There were a great many lighter aspects of her new life that gave her a childish sense of gratification.

She liked the glances of surprise which strangers occasionally cast at her wedding-ring, and the polite astonishment of the shop assistants when they discovered her to be "Madame" instead of "Mademoiselle."

The many compliments that Nicholas received from acquaintances upon the beauty of his young wife he faithfully transmitted to Lily, and they added to her pleasure in her new dignities.

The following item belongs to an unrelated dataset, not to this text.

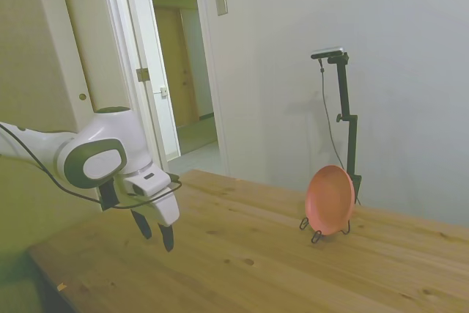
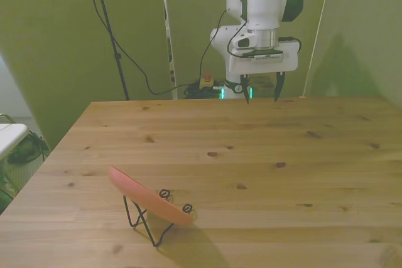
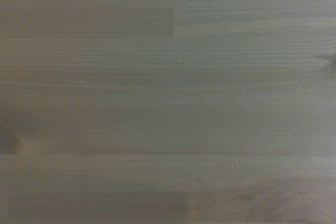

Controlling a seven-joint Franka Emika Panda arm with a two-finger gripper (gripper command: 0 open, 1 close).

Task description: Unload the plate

She enjoyed wearing her new and beautiful jewels, and when Nicholas, regardless of her already elaborate trousseau, begged her to buy Paris frocks, Lily declared herself desirous of a black velvet evening dress, because "only married women wore black velvet."

Nicholas laughed heartily at her pretensions, took her to the most extravagant couturier in Paris, and had her photographed in the black velvet gown, that admirably enhanced her fair, child-like beauty.

He praised her looks continually, and Lily presently discovered that she could please him very much by allusions to his own height, the breadth of his shoulders, and his fine carriage.

Sometimes he suggested that they might be taken for father and daughter, but he obviously wished the idea to be received with friendly derision, and Lily never failed to gratify him.

Nevertheless, Lily in her own mind very often contrasted Nicholas with her father.

On the whole, life was very much easier and more natural with Nicholas than it had been with Philip. Each, in widely different ways, was exacting, but Nicholas only demanded an intensification of display, where Philip had required a suppression of natural characteristics. Nicholas was actually pleased when Lily admitted that she liked sweets, and did not at all appear to think it a waste of money to buy her fondants and marrons glacés.

Sometimes she thought that the most child-like qualities in her were the ones that he most valued. She wore a different frock almost every day, and knew that he delighted in her display of vanity. The new frocks themselves pleased her, too, and the novelty of her independence, and even such trivialities as her new address.

"Mrs. Aubray," she read aloud with a certain triumph, on the envelopes of newly-arrived letters.

Mrs. Aubray glanced self-consciously at her wedding-ring, visualized herself in her new clothes, and the graceful disposition of her wavy hair as manipulated by her new maid, and read her letters from England.